═══ TASK DATA

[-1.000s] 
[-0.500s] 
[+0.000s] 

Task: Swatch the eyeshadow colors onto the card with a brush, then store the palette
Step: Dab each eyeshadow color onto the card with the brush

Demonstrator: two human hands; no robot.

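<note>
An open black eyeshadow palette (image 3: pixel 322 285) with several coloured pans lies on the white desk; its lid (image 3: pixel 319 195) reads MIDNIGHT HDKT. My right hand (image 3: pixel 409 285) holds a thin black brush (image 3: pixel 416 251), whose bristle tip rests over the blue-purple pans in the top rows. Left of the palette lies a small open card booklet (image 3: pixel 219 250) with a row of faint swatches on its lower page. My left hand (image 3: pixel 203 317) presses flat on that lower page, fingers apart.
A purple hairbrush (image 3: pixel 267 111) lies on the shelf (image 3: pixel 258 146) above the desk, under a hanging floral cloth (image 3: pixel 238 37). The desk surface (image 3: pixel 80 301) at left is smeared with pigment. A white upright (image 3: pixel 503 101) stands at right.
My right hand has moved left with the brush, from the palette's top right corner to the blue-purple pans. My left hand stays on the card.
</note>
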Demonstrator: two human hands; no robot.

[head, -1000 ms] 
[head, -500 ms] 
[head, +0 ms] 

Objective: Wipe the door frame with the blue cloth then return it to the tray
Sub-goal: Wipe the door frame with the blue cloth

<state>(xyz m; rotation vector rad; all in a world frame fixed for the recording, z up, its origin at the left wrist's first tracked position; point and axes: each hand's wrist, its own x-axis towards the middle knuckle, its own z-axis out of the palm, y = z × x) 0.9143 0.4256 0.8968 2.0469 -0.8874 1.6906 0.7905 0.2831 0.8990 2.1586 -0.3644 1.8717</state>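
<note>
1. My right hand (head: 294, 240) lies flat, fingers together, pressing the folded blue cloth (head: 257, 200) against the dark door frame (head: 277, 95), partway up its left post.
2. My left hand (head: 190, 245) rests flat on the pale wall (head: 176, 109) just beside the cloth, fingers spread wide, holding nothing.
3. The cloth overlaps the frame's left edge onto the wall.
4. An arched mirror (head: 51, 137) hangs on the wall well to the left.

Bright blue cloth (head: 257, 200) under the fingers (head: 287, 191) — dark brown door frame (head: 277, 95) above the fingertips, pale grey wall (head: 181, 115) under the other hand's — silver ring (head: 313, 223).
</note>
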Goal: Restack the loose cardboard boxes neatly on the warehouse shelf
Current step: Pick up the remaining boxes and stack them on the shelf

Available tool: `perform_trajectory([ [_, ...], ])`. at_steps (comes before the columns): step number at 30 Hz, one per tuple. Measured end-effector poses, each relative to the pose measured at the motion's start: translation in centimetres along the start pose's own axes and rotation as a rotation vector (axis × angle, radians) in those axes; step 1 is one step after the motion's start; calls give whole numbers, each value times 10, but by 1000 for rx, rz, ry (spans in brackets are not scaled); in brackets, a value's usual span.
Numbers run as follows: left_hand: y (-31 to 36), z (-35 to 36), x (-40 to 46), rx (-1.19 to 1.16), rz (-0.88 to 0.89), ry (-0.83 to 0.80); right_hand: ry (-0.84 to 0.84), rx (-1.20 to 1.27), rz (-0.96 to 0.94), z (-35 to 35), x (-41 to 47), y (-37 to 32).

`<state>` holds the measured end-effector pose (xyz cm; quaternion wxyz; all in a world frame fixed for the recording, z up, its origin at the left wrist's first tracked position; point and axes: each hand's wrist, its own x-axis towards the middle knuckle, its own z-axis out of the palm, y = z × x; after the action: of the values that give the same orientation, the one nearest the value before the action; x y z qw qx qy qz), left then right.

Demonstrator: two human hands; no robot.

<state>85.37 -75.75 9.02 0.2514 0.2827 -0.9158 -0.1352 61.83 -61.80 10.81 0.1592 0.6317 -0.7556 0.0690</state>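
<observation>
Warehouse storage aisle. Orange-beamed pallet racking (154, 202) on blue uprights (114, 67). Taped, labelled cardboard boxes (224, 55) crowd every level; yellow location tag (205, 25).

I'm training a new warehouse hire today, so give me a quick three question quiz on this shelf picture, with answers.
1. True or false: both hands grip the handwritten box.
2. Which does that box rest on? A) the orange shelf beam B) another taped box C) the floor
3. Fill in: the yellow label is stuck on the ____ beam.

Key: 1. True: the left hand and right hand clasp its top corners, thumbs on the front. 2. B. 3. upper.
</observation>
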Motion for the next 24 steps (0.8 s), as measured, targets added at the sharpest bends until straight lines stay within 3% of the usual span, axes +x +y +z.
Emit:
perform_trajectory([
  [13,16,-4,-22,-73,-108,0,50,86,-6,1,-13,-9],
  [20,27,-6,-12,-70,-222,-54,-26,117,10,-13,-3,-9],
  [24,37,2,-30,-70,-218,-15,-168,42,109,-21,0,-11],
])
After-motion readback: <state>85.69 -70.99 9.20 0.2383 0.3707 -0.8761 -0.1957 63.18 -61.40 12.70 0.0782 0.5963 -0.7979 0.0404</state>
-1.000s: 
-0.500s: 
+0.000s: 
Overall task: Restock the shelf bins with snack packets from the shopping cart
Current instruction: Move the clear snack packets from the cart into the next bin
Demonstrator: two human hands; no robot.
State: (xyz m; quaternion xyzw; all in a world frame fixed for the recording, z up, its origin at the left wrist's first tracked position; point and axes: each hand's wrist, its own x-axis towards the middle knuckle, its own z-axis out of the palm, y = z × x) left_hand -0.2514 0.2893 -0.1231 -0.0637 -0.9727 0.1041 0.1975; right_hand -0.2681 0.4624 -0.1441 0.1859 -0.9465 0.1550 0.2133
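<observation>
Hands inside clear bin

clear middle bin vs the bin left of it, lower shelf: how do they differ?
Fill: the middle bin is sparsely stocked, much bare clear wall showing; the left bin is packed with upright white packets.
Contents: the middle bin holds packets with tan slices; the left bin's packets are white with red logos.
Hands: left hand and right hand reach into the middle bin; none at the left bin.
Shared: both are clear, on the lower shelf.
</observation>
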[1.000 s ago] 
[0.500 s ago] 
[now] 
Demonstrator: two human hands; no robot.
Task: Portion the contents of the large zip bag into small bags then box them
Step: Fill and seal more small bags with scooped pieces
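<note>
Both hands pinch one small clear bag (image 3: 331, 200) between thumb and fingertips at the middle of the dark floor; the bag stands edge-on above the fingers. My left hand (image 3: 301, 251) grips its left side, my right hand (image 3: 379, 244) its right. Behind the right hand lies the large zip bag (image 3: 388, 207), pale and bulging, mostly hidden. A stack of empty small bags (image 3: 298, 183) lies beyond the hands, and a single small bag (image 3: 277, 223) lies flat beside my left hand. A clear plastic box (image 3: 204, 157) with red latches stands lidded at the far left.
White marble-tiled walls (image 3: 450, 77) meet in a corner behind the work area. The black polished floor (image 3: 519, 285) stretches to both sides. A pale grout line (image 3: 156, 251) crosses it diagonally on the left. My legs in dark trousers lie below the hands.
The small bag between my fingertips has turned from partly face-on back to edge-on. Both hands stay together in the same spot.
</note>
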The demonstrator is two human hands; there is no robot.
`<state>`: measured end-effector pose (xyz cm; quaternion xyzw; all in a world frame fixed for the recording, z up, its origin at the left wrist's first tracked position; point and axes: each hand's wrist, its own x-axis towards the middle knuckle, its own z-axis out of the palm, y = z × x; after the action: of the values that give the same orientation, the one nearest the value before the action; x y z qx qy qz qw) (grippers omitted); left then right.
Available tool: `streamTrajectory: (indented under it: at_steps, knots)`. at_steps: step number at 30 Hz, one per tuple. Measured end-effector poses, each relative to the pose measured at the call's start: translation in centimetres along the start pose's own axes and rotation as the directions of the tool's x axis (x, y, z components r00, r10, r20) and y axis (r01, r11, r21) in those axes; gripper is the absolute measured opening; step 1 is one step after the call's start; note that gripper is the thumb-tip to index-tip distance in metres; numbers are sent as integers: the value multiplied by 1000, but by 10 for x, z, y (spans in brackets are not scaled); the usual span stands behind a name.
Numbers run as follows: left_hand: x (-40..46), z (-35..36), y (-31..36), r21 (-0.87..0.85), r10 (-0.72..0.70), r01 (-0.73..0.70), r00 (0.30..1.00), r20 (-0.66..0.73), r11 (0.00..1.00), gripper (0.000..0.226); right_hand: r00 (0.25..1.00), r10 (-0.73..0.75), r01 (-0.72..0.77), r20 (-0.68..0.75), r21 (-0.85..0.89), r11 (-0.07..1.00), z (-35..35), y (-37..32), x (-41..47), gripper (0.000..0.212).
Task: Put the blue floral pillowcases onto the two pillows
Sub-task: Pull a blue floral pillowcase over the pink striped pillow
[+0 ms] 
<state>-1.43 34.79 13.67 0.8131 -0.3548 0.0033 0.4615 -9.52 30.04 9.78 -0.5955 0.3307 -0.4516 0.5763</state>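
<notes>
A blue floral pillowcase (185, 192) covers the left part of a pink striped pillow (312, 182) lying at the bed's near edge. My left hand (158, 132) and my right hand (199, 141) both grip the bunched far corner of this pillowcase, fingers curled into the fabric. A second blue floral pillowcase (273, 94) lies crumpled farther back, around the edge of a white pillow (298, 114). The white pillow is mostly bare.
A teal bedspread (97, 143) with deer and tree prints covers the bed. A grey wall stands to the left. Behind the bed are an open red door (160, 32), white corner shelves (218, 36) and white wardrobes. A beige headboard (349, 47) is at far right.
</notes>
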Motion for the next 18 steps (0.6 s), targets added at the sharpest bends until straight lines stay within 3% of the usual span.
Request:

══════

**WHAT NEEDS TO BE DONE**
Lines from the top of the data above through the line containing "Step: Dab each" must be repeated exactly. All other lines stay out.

**YOUR SOLUTION**
[-1.000s] 
[-0.500s] 
[+0.000s] 

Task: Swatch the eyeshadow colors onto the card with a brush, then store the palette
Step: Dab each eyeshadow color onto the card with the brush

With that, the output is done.